## [Aim of the exercise]
Without the pictures, set down every line of the data exactly.

Data START

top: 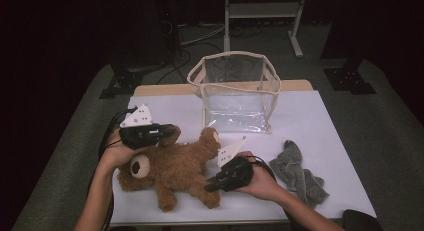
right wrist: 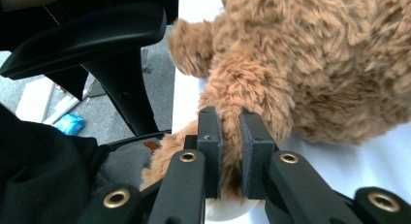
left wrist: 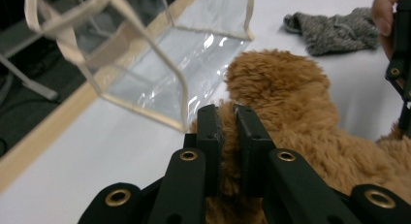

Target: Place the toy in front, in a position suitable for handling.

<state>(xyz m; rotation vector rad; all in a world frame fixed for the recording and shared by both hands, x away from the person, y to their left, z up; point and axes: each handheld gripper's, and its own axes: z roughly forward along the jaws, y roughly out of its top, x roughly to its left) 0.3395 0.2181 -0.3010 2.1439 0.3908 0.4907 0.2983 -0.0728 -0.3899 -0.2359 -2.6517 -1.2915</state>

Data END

## [Completed exercise]
top: 
right wrist: 
left wrist: 

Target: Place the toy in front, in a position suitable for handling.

<state>(xyz m; rotation vector rad; all in a world frame fixed for the recording and shared by both hands, x away from the person, y to their left, z up; point and axes: each handheld gripper's, and its own axes: z roughly forward along the jaws, y roughly out of its top, x roughly to its left) 0.3395 0.2181 -0.3010 2.1439 0.3908 0.4907 0.2983 -0.0728 -0.3899 -0.2359 -2.6517 -1.2915</state>

This finishes the response to the exercise.